Excerpted records Start Marker

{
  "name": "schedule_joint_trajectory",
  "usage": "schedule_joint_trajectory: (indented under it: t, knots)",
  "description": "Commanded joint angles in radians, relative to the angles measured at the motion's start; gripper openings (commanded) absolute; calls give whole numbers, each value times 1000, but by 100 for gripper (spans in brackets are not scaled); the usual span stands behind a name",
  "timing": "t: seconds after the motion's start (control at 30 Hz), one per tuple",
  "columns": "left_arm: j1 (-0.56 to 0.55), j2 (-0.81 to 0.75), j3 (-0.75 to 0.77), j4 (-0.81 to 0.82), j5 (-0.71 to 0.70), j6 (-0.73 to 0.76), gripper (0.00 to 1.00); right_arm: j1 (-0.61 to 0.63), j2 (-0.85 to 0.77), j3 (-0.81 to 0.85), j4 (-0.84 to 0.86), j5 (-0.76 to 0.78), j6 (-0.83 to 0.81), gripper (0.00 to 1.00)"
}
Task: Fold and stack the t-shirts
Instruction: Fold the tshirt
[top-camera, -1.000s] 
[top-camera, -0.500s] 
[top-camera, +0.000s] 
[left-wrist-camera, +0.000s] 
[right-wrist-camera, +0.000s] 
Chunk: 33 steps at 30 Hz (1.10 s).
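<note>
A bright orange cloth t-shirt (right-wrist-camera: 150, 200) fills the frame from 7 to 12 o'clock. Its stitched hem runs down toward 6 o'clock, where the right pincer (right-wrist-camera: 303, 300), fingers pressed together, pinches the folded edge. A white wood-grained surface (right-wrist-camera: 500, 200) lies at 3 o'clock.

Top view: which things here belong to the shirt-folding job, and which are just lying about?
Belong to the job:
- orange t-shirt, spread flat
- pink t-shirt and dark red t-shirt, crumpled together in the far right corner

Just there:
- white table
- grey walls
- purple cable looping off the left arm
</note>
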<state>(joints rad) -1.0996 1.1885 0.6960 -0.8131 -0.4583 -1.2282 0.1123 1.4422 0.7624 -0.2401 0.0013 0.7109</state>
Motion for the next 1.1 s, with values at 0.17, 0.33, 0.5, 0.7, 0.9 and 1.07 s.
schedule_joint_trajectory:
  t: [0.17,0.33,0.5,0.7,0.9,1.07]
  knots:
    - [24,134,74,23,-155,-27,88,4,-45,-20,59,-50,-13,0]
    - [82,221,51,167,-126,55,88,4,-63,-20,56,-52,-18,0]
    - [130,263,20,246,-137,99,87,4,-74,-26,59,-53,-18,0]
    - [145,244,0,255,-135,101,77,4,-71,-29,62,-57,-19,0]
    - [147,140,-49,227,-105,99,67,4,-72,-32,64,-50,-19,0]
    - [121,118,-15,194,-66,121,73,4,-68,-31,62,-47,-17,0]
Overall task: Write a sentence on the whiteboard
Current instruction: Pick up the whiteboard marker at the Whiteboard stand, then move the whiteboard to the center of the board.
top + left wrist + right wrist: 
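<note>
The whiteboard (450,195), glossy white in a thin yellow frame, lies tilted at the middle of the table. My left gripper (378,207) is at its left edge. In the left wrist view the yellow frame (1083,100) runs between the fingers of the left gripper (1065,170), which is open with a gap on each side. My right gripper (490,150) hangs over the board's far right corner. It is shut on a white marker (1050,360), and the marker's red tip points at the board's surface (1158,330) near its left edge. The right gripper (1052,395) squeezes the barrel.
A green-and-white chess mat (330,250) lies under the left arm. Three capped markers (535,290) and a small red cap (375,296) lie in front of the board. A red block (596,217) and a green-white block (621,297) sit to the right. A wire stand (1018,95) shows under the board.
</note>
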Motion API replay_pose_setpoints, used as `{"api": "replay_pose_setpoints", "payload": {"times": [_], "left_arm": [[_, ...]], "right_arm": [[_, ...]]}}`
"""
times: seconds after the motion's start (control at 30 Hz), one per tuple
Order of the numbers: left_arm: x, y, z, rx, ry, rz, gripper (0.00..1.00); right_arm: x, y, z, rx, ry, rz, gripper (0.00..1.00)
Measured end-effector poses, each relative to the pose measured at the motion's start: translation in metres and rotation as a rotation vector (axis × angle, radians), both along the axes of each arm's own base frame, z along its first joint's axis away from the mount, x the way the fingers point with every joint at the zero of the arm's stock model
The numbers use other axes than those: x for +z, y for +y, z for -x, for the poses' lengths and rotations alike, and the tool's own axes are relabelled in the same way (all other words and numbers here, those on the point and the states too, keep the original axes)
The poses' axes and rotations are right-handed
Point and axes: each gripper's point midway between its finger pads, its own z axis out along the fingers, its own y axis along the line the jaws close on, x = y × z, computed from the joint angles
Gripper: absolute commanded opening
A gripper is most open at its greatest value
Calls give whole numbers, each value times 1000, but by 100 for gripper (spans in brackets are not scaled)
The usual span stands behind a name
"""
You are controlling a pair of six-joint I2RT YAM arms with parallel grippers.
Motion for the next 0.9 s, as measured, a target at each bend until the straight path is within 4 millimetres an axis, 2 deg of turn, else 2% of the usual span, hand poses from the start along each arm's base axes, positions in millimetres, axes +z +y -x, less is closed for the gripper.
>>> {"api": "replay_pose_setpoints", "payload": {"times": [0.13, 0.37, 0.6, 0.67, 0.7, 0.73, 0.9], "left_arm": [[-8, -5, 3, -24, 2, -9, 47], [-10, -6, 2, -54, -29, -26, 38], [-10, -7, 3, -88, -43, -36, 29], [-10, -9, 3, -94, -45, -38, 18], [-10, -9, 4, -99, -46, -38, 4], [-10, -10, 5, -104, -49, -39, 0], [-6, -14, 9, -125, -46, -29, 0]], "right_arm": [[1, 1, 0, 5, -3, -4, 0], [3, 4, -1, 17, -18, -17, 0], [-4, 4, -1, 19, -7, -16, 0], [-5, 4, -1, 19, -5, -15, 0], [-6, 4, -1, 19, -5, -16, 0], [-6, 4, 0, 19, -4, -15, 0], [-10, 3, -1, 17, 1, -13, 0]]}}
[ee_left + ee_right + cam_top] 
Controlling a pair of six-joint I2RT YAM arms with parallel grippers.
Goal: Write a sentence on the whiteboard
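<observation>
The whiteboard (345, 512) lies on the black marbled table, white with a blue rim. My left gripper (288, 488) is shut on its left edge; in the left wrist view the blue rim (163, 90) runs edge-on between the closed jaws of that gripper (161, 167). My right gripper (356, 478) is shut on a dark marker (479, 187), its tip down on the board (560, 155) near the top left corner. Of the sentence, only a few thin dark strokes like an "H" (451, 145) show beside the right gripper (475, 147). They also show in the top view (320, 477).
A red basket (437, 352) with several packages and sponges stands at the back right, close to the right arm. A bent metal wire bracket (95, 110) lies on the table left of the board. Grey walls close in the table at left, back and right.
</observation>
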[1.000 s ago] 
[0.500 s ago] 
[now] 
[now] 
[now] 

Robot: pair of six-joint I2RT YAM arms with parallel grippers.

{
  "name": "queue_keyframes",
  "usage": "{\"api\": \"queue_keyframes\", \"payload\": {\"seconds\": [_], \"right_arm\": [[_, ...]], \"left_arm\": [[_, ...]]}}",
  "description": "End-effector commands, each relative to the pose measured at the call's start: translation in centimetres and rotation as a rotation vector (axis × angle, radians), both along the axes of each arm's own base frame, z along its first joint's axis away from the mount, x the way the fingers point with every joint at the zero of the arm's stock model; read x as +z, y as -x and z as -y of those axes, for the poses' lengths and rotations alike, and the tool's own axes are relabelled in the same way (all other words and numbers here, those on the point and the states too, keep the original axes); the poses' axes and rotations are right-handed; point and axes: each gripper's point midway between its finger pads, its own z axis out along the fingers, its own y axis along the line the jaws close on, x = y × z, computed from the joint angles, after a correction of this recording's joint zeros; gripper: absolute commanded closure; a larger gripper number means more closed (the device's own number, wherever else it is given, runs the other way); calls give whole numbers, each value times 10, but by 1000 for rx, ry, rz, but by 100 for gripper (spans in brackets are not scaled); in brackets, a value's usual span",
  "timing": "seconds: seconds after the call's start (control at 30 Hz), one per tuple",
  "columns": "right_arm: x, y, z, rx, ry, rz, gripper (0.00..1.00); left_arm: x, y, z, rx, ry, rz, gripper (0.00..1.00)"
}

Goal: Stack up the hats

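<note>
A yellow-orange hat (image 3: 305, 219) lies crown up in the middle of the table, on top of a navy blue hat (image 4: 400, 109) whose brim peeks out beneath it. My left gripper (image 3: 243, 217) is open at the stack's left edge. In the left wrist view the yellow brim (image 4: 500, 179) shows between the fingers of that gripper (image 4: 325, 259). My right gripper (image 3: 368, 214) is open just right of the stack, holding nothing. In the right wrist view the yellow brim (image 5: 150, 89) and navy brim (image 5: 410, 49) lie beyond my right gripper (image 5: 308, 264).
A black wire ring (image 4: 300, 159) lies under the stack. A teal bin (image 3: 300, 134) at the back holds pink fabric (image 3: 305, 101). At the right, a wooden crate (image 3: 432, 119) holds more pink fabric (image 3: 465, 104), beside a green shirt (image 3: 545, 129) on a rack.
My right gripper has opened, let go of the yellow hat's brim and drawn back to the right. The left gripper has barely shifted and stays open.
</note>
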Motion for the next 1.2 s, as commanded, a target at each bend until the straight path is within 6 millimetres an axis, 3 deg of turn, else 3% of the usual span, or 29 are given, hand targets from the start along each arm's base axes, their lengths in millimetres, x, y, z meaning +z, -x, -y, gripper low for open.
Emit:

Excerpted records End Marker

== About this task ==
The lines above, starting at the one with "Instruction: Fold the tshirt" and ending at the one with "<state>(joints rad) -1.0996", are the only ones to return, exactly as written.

== Final answer ==
Instruction: Fold the tshirt
[top-camera, -1.000s] 
[top-camera, -0.500s] 
[top-camera, +0.000s] 
[left-wrist-camera, +0.000s] 
[right-wrist-camera, +0.000s] 
Chunk: 33 steps at 30 Hz (1.10 s).
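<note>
A bright orange cloth t-shirt (right-wrist-camera: 150, 200) fills the frame from 7 to 12 o'clock. Its stitched hem runs down toward 6 o'clock, where the right pincer (right-wrist-camera: 303, 300), fingers pressed together, pinches the folded edge. A white wood-grained surface (right-wrist-camera: 500, 200) lies at 3 o'clock.

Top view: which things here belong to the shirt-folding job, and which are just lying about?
Belong to the job:
- orange t-shirt, spread flat
- pink t-shirt and dark red t-shirt, crumpled together in the far right corner

Just there:
- white table
- grey walls
- purple cable looping off the left arm
</note>
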<state>(joints rad) -1.0996 1.1885 0.6960 -0.8131 -0.4583 -1.2282 0.1123 1.4422 0.7624 -0.2401 0.0013 0.7109</state>

That finishes the answer to the exercise.